How I’d always felt.
It was a pathetic sentiment, one that wasn’t warranted after having a very hot, very desired musician practically throw himself at me. I should have felt honored, should have been reveling in how badly he wanted me, in how he would have taken me if I’d only let him.
But the fact remained that he wasn’t who I wanted to want me.
To Clay, I was just a tool, a ploy in his plot to get Maliyah back. And I couldn’t even be mad at him, because I’d jumped headfirst into his offer to help me get Shawn because Clay wasn’t even on my radar then. Shawn was all I’d wanted, all I’d fantasized about.
How foolish of me to not remember that when Clay was holding me, when he was touching me, kissing me.
I was an absolute idiot, acting like I was the main character in some stupid romance novel instead of remembering that I was just the weird, nerdy girl trying to fake it.
Trying to fake everything.
I faked that I was confident enough to be a public relations associate, faked that I was Clay’s girlfriend, faked that I didn’t feel anything when he undressed me, when his mouth and hands brought me pleasure I’d never known in my life.
I faked that I didn’t care about him, that I wanted Maliyah to come back into his life, that I wanted to help that happen.
I had been living one giant lie for months.
And now, I had no idea who I was.
I dragged my feet as I rounded the last corner that led to my block, digging in my pocket for my key. I was too busy staring at the sidewalk that I didn’t notice that I wasn’t alone until I was at the edge of my stoop.
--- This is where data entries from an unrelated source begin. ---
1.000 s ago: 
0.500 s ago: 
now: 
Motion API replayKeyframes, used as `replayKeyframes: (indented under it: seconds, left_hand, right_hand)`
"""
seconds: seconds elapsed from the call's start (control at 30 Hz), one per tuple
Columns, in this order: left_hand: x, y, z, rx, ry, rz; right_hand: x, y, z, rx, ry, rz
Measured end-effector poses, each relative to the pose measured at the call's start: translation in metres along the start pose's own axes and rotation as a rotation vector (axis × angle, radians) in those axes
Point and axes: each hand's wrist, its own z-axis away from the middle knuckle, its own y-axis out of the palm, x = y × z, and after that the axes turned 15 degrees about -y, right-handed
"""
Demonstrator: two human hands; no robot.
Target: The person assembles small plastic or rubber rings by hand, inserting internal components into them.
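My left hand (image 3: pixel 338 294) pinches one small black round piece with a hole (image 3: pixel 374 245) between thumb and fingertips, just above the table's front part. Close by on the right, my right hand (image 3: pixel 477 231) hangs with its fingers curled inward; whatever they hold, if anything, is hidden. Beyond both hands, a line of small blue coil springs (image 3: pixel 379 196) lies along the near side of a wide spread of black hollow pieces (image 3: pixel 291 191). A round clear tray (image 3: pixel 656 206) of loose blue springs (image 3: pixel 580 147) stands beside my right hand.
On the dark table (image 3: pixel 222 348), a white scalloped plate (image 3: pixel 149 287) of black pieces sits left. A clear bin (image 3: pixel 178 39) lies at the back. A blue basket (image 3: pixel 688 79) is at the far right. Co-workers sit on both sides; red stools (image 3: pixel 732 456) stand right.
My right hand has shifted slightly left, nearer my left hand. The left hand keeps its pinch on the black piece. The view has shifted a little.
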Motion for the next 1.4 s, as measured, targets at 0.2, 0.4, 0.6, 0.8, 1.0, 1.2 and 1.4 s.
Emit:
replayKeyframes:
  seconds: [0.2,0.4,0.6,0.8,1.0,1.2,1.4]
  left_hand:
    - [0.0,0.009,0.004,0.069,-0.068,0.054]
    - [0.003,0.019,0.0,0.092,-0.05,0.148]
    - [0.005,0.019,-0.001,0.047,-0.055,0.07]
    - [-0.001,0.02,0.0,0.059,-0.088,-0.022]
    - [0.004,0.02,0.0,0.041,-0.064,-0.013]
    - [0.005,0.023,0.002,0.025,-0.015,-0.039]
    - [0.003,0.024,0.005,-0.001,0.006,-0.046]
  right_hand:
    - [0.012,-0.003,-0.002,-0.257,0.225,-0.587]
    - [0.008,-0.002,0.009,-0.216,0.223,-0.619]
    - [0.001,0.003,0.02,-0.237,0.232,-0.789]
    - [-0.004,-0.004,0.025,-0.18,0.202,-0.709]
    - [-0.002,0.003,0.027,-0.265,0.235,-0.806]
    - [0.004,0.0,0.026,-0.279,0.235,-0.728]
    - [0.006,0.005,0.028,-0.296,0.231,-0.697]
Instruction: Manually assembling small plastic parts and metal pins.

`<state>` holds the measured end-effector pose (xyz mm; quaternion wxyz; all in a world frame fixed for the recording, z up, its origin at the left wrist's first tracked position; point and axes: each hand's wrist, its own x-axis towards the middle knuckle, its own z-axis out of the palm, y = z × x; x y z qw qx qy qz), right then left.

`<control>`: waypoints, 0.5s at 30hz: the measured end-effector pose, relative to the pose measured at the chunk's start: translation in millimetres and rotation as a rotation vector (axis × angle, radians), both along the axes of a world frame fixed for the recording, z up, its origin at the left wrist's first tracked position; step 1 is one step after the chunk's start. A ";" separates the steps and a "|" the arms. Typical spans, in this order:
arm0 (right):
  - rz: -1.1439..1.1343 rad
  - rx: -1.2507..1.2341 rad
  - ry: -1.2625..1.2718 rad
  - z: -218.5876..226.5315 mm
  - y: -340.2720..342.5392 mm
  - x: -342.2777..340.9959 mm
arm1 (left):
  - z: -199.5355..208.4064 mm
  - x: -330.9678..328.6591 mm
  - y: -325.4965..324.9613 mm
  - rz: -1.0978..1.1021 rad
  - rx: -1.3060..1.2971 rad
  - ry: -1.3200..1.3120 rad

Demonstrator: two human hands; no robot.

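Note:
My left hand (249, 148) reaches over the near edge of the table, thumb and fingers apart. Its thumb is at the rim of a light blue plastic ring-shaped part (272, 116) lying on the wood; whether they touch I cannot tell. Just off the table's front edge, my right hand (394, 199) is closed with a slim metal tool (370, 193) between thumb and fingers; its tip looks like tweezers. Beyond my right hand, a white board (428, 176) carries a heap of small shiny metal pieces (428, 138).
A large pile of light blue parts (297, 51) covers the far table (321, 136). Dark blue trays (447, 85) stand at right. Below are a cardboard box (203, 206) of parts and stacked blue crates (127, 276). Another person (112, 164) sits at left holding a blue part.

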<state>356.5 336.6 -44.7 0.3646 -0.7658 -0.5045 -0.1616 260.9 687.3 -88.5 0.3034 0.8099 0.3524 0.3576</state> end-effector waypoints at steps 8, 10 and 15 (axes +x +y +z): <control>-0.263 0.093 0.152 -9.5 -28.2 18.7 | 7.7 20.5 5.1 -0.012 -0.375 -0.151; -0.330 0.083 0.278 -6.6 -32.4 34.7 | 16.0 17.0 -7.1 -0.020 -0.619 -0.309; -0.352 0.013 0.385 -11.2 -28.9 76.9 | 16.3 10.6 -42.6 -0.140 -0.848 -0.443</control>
And a large pair of white Allbird sneakers came into view.
My heart stopped in my chest at the sight of them, at the dark gray joggers that cuffed at the ankle of legs I could draw blind, I knew them so well now. I clutched my key in my hand as my eyes trailed up those sweats, the NBU Football sweater, and finally, to Clay’s face.
His miserable, tortured face.
I couldn’t speak, couldn’t do anything other than watch where his knee bounced, his clasped hands balancing over it wrung together like he was a man on the edge of breaking. His nose flared, red eyes taking in the length of me like he was looking for something he couldn’t find even with a magnifying glass.
“How did it go?”
His question surprised me, especially with how slow and achingly it came from his lips. It was barely a croak, like the words had burned his esophagus on the way out.
“Honestly?” I asked on a slow breath. “Awful.”
Clay didn’t show any emotional response to that.
“I mean, he tried,” I clarified. “I… I got what I wanted, I guess. But I just…” I paused, stomach rolling painfully at the truth I wasn’t brave enough to say. “It felt off. It felt… wrong.”
I stared at my shoes, at Clay’s, at his hands that were still white-knuckled.
After a long moment, I managed a swallow, pulling my gaze to meet his. “Why are you here?” I whispered.
I swore I saw a world war raging behind his eyes, heard gunshots and bombs exploding as he battled with whatever was on his mind. It was like he was on the precipice of deciding whether he wanted to say it or keep it inside forever.
And then, he looked at me, Adam’s apple bobbing hard in his throat before he dared to push forward.
“I couldn’t eat,” he started, knee still bouncing. “Couldn’t train, couldn’t sleep, couldn’t do anything other than make myself sick thinking about him touching you.”
My breath caught at the need, at the pure, desperate possession that rolled off his tongue along with those words.
“I tried to pull my head out of my ass, to remind myself that this was what you wanted, what we both have been playing this game for.” Clay shook his head. “But it was useless.”
He dropped his gaze from mine, staring somewhere at the ground between us, instead.
“I have thought of nothing and no one but you since that night on the observatory tower.”
His words were just a whisper, and emotion wrapped its hands around my throat, gripping tight as I held onto every word he said.
“I want you to be happy, Giana,” he continued, voice ragged. “Maybe more than I’ve wanted anything in my life. And if he’s what makes you happy? I’ll leave. Right now.” His gaze snapped to mine. “We can publicly break up and you can have what you want. I will walk away. I will leave you be. I will sincerely, with all my heart, wish nothing but the very best for you as I let you go.”